His persona as a schoolteacher was much as described in one of his obituaries: “Although feared by some for his acerbic tongue — unleashed only on those who fell below the high standards he set himself and required from others — he was a companionable and humorous man, long-suffering and often highly entertaining.” Warburton was known to severely admonish his school choir at Queen Marys'immediately before a concert, likening them to a “bunch of wet cod on a slab”. His greatest achievement while at the school was to direct a production of Bach's St Matthew Passion at the town Parish Church. This production involved his own school choir, the choir of the Girls’ High School, and some professional soloists.

While Warburton was later known as “the white tornado” on account of his striking platinum blond hair (he had albinism), the boys’ nickname for him at the school was simply “Omo” (after the contemporary washing powder which was “whiter than white”).

From 1964 to 1967 he was Director of Music at Bishop's Stortford College before moving to the BBC.

=== BBC ===
Upon moving to the BBC in Manchester, he became head of music within three years. In 1967, he produced his first broadcast opera, Puccini's Le Villi. In 1977, he moved to London as the BBC's Head of Music Programmes for radio. In 1986, he was appointed music organiser for the World Service, then managing editor, and later editor, BBC World Service, English. He retired in 1995.

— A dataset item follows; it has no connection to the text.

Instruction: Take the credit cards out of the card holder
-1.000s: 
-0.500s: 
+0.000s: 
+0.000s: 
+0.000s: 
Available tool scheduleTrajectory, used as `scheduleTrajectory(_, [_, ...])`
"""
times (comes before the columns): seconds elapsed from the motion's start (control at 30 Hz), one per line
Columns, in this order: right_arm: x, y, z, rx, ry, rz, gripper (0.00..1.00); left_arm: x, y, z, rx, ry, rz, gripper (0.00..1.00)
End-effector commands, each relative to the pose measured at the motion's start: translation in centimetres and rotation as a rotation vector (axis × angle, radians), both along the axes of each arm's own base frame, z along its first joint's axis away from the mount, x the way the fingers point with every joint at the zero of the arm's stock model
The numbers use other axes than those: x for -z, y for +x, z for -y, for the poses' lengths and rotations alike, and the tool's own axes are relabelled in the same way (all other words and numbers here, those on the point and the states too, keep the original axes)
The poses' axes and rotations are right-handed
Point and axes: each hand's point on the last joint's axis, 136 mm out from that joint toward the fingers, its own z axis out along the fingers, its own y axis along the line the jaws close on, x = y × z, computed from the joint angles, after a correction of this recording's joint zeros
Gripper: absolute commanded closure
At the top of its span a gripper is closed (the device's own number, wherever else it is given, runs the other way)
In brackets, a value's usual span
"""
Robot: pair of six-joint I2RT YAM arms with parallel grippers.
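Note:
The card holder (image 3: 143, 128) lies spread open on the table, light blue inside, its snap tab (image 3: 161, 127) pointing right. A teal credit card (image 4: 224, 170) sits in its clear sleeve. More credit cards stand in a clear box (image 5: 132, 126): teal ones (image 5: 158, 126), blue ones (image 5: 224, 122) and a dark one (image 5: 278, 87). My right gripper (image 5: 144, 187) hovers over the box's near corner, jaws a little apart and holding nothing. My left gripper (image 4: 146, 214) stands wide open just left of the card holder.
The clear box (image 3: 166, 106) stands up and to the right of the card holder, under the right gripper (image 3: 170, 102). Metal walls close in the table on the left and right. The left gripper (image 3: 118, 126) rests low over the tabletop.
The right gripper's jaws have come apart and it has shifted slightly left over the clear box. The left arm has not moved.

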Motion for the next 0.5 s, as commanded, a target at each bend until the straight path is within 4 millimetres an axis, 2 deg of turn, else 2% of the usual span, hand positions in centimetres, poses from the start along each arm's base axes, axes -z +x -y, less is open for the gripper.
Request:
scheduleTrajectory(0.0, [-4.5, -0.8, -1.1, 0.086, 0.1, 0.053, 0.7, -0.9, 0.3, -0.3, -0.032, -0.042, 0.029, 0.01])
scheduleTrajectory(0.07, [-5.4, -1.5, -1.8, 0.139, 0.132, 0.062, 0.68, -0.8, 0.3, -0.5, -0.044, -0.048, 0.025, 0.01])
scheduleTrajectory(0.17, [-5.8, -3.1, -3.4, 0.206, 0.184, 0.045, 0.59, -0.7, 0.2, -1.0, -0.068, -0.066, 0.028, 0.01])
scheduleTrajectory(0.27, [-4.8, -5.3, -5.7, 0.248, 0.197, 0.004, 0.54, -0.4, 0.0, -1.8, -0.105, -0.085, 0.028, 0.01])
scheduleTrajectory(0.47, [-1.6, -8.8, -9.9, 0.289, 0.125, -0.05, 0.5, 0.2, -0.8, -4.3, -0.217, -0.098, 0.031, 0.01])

Under Warburton's supervision, the BBC recorded the first three operas of Richard Wagner – Die Feen, Das Liebesverbot and Rienzi. The last was a huge undertaking, as a majority of the music was thought to only exist in vocal score and had to be subsequently orchestrated by Edward Downes. Warburton then discovered a portion of the autograph score in the archives of the British Museum. Eventually, all six hours of the music were reconstructed and the recording project included both the Hallé and the Royal Philharmonic Orchestra.

As Warburton developed into the doyen of Johann Christian Bach scholarship, he was requested to become the musicological adviser for a series of recordings on CPO of the composer's symphonies and concertos, for which he also provided liner notes. During the 1970s, he also supervised a handful of recordings of Bach's keyboard concertos for Philips Records with pianist Ingrid Haebler.